Ladies and Gentlemen,
This issue of water demand always comes up. I’d like you to know that more water leaves Hungary than comes in. This means that we have a surplus, and we can use this. If we want to, and if we need to, we can transport this water anywhere through the Hungarian water supply system – if we need it! Hungary isn’t suffering from any kind of water shortage today, and if the demand increases, we’ll be able to meet that demand. This is a very simple question of mathematics: the Danube yields more water in five seconds than the battery factory [near Debrecen] uses in a year. Don’t make clowns of yourselves!
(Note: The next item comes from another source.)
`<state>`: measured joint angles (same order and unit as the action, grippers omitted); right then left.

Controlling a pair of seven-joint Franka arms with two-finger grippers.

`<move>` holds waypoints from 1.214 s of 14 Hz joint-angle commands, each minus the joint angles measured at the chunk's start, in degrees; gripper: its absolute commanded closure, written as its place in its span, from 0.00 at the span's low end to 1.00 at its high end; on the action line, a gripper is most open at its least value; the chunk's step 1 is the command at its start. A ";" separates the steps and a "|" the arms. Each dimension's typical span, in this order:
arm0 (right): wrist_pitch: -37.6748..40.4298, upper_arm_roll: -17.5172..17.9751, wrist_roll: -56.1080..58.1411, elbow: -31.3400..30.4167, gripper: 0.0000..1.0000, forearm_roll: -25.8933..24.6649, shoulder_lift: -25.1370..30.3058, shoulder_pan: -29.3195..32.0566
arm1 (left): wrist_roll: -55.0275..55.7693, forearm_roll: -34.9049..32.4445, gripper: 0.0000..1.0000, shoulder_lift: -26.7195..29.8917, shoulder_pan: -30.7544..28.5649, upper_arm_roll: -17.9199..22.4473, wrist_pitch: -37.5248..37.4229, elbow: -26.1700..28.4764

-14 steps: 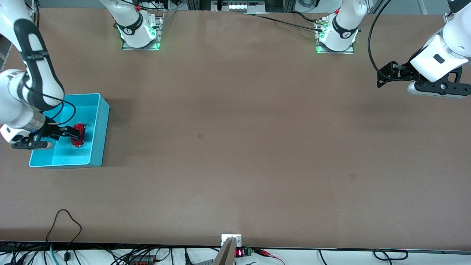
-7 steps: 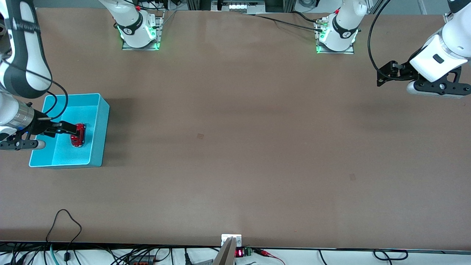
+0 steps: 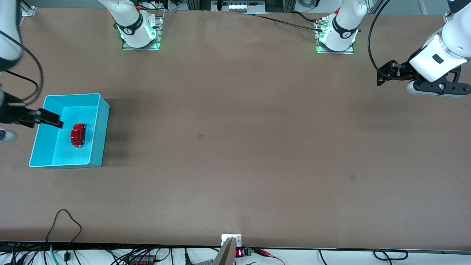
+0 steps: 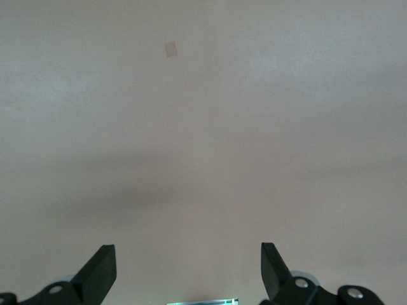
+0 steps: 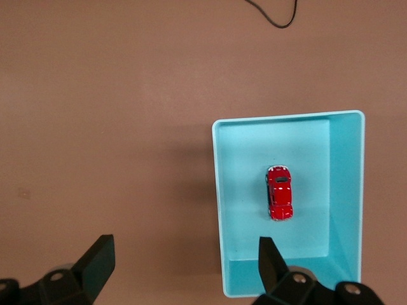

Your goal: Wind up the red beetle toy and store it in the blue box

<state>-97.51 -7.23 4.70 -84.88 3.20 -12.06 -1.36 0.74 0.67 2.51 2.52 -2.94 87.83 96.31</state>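
Observation:
The red beetle toy (image 3: 78,134) lies free on the floor of the blue box (image 3: 100,129), at the right arm's end of the table. My right gripper (image 3: 54,120) is open and empty, up in the air over the box's outer rim, apart from the toy. In the right wrist view the toy (image 5: 280,192) sits inside the box (image 5: 346,190), and my right gripper (image 5: 184,244) spreads its fingers over the box's wall and the bare table. My left gripper (image 3: 384,74) is open and empty, waiting above the left arm's end of the table; its wrist view (image 4: 187,254) shows only bare table.
A black cable loop (image 3: 64,221) lies near the table's front edge and shows in the right wrist view (image 5: 273,16). A small mark (image 3: 200,135) is on the brown table top. The arm bases (image 3: 140,33) stand along the back edge.
My right gripper has let go of the toy, opened, and pulled up and away toward the box's outer rim. The toy stays in the box. The left arm has hardly moved.

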 commanded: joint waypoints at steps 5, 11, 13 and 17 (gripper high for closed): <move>6.11 -5.51 -1.89 -1.25 0.00 0.06 4.77 -6.47 | 0.49 -0.84 0.00 0.30 -0.06 -0.14 -1.00 -0.51; 1.91 -5.25 -3.56 -7.99 0.00 -3.11 7.83 -6.82 | 0.49 -0.84 0.00 0.30 -0.06 -0.14 -1.08 -0.51; -5.98 -5.16 -2.94 -17.02 0.00 -3.11 13.27 -6.91 | 0.49 -0.84 0.00 0.30 -0.06 -0.14 -1.08 -0.51; -0.14 -4.90 -3.56 -13.83 0.00 -2.58 13.56 -6.99 | 0.49 -0.84 0.00 0.30 -0.06 -0.14 -1.17 -0.51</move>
<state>-99.41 -12.34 2.31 -98.89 1.11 -0.57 -7.69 0.74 0.67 2.51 2.52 -2.94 87.70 96.31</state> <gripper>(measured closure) 0.000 0.000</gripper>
So what I want to tell you is that neither environmental considerations, nor water industry considerations, nor employment considerations support the position that Hungary shouldn’t adopt Europe’s most modern technology.
Ladies and Gentlemen,
Finally, I would also have liked to respond to my fellow MP Mr. Gelencsér. But as I see it, his contribution was nothing more than a hopeless struggle to make sense. I can’t do anything about that, but I’m rooting for him.